Bershteyn explained that many schools have the infrastructure to create safe environments for their students by establishing well-ventilated rooms with air purifiers, requiring readily available Covid-19 testing, mandating masks and encouraging or mandating vaccination and boosters. With all of these measures in place, she said an educational institution has the potential to be one of the safest places — and this should largely be the focus right now. 

“For some people, it might be safer for them to be on campus if all those controls are in place compared to whatever the alternative is, depending on what their alternative is,” Bershteyn said.

As the new year approaches and students wind down from their holiday breaks, colleges and universities across the country are announcing booster shot requirements. More than a thousand schools already require Covid-19 vaccinations, and an increasing number are announcing booster shot requirements. 

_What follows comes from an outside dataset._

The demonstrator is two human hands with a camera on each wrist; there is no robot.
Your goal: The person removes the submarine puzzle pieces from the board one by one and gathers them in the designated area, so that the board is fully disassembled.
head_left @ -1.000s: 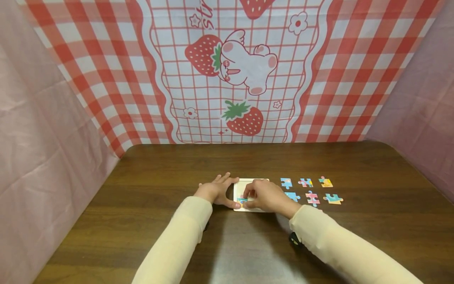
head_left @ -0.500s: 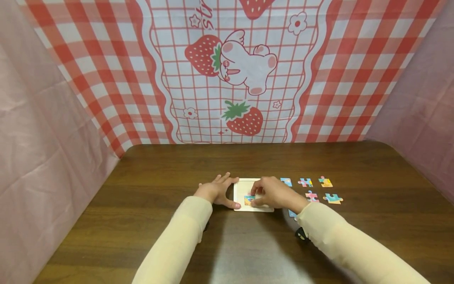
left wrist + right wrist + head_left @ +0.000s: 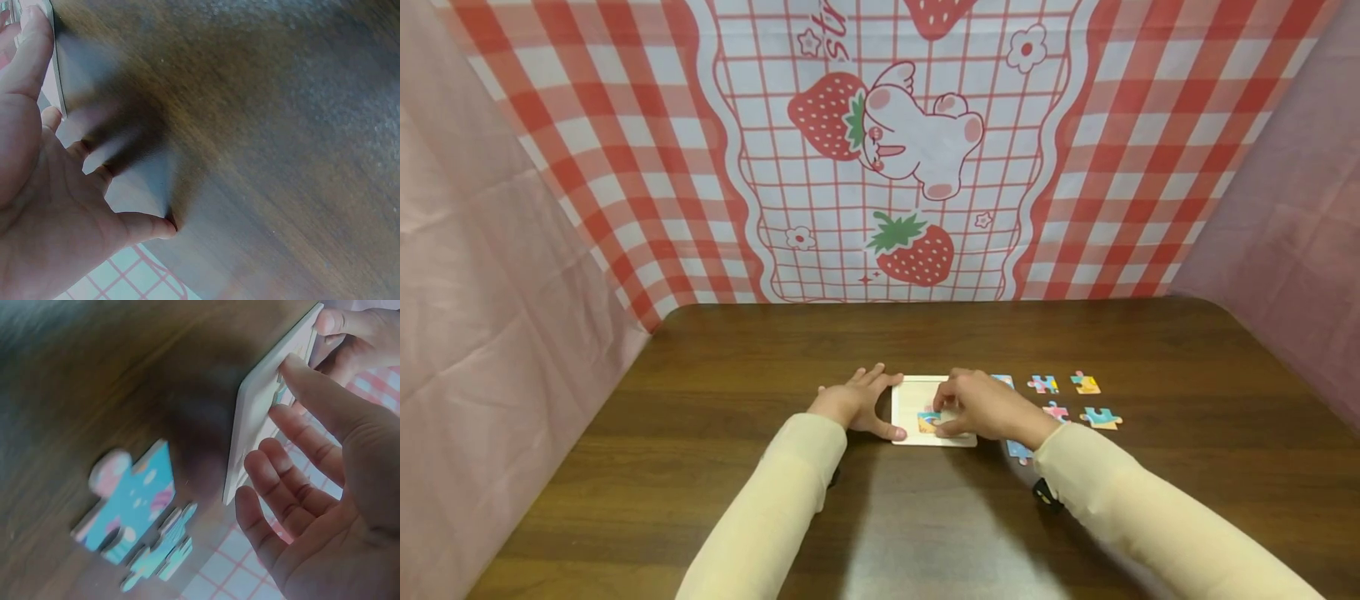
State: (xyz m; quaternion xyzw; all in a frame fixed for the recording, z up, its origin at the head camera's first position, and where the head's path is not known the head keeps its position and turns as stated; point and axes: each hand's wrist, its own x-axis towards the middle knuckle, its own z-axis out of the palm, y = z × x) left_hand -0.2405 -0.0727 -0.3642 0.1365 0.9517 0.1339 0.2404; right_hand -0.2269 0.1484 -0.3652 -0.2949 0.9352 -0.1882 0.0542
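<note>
A small pale wooden puzzle tray [image 3: 913, 397] lies flat on the table. Against its left edge rests my left hand [image 3: 852, 406], fingers spread, with the thumb on the near left corner and a fingertip at the far left corner. My right hand [image 3: 987, 405] is over the tray's right half. Between its thumb and index finger it pinches a puzzle piece [image 3: 927, 422] in blue and orange, low in the tray near the front rim. In the right wrist view the thumb covers most of that piece, and the other fingers are loosely bent.
Loose puzzle pieces lie right of the tray, among them a pink-and-blue one [image 3: 1042, 384], a yellow one [image 3: 1086, 384] and a teal one [image 3: 1101, 417]. A blue piece [image 3: 140, 500] near the right wrist is partly hidden in the head view. A checked cloth [image 3: 925, 242] hangs behind the table.
My right hand has slid the puzzle piece rightward from the tray's near left corner toward the middle of the front side. The left hand has stayed in place.
</note>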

“For colleges that haven’t required vaccination, they should,” Gigi Gronvall, a senior scholar at the Johns Hopkins Center for Health Security at the Bloomberg School of Public Health, said. “They should require booster shots, which should be available to everybody who is of age to go to college.”

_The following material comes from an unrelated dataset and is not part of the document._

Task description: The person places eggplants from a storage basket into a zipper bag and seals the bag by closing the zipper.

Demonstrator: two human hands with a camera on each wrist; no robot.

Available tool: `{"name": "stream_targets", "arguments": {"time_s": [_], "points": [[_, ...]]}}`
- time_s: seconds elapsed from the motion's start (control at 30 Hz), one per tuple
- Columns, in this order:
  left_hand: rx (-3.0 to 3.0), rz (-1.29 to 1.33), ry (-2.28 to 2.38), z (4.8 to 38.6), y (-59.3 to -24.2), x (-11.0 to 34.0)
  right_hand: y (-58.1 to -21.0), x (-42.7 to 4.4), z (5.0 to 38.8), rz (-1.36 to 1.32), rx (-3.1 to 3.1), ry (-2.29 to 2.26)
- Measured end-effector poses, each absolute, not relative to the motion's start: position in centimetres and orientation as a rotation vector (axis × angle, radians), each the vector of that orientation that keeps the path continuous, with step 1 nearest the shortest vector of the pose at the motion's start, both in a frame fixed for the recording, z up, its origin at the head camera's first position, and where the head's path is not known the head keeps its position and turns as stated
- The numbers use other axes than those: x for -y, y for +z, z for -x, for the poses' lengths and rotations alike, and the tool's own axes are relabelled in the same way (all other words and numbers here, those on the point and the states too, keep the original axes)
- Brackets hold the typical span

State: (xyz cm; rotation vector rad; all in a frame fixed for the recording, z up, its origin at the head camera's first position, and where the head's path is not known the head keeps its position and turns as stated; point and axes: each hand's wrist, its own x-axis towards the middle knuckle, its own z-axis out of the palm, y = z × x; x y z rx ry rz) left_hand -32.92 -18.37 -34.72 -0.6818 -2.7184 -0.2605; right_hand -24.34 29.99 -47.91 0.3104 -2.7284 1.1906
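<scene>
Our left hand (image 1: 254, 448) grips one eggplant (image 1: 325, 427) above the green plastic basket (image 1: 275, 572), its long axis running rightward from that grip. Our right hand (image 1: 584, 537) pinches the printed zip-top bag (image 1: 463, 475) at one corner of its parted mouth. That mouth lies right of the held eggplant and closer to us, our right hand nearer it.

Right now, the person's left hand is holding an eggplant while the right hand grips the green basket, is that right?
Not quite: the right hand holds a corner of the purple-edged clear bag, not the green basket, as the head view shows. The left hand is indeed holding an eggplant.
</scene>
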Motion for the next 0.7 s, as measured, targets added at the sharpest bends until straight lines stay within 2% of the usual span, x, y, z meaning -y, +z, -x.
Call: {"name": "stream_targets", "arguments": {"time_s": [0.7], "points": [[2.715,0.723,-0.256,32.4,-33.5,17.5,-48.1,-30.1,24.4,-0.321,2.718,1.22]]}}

Gronvall explained that widespread vaccination and booster shot mandates are especially necessary when thinking about medically “vulnerable people who are fully up to date with their vaccines and nonetheless at risk for severe outcomes.” 

California State University, the largest four-year university in the country, with a student population of about 485,549 students, will require all eligible students, faculty and staff across 23 campuses to get a booster shot by Feb. 28.

Howard University announced Monday that all faculty and students, with the exception of approved medical and religious exemptions, will be required to get a Covid-19 booster shot by Jan. 31. The booster shots are available on campus. 

“The bottom line is that you are more protected if you are vaccinated,” Anthony K. Wutoh, Howard University’s provost and chief academic officer, and Hugh Mighty, senior vice president for health affairs, said in a news release.

As variants arise and institutions adjust, Gronvall no longer imagines a future without Covid-19 but instead encourages people to consider incorporating safety measures into everyday life, planning to social distance and Covid-19 test in the brisker months while looking to the summer for potential reprieve. She said the key to our “newfound normal” is to keep the most physically vulnerable people in mind, mask, vaccinate and adapt as things change. 

“The things that we can do are pretty much the same as before,” Gronvall said. “There is no variant that is magic, and we have a lot of tools that can be helpful.”